Rosenbaum has thoroughly routed the straw-man, but what about the thinkers he has mentioned? As it was with Hitchens, he shows no sign of having read beyond book covers.

Had he done so with respect to Dawkins's The God Delusion, he would have seen that Dawkins discusses and quotes from Huxley's view of agnosticism -- citing this URL,, in note 30 of chapter 2. Dawkins cites Huxley in the course of delineating two forms of agnosticism, one for questions for which no evidence can ever be gathered (e.g., is your red the same as my red), and another, more nuanced version that is better attuned to probabilities, and more useful to rigorous inquiry, namely
the legitimate fence-sitting where there really is a definite answer, one way or the other, but we so far lack the evidence to reach it (or don't understand the evidence, or haven't time to read the evidence, etc.) ... There is a truth out there and one day we hope to know it, though for the moment we don't.
Dawkins goes on to locate the question of god's existence in the second of these modes of agnosticism:
Either god exists or he doesn't. It is a scientific question; one day we may know the answer, and meanwhile we can say something pretty strong about the probabilities.
Thereafter Dawkins establishes a seven-mark scale for certainty on the question of god's existence, with seven being the view Rosenbaum imputes to atheists like Dawkins (that there is certainly no god). Dawkins, pridefully speaking for himself, puts his view at six on the scale.

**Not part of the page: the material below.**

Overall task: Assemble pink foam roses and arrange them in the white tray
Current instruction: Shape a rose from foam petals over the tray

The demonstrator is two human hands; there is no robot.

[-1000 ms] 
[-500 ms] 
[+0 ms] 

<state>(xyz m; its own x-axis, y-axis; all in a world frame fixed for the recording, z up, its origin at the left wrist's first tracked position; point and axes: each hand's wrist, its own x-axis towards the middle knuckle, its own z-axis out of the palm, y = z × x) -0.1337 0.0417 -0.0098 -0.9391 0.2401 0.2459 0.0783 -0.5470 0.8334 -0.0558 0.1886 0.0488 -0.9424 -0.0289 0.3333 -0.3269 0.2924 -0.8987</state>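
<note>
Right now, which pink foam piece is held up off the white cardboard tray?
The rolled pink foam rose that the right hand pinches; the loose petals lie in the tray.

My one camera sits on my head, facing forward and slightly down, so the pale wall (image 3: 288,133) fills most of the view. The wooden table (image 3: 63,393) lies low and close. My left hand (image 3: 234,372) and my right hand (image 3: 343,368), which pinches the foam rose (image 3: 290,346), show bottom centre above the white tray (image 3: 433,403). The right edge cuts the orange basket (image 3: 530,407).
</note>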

Ron Rosenbaum has demonstrated how to combine the act of not reading with lazy assertions to produce a stew of intellectual dishonesty. He has demonstrated nothing of value about atheism, agnosticism, science, or contemporary thought.

1 comment:

larryniven said...

Oh - you can use my real name now, or if you prefer to do the first-name-only thing that's good, too. Ophelia convinced me to become nonymous.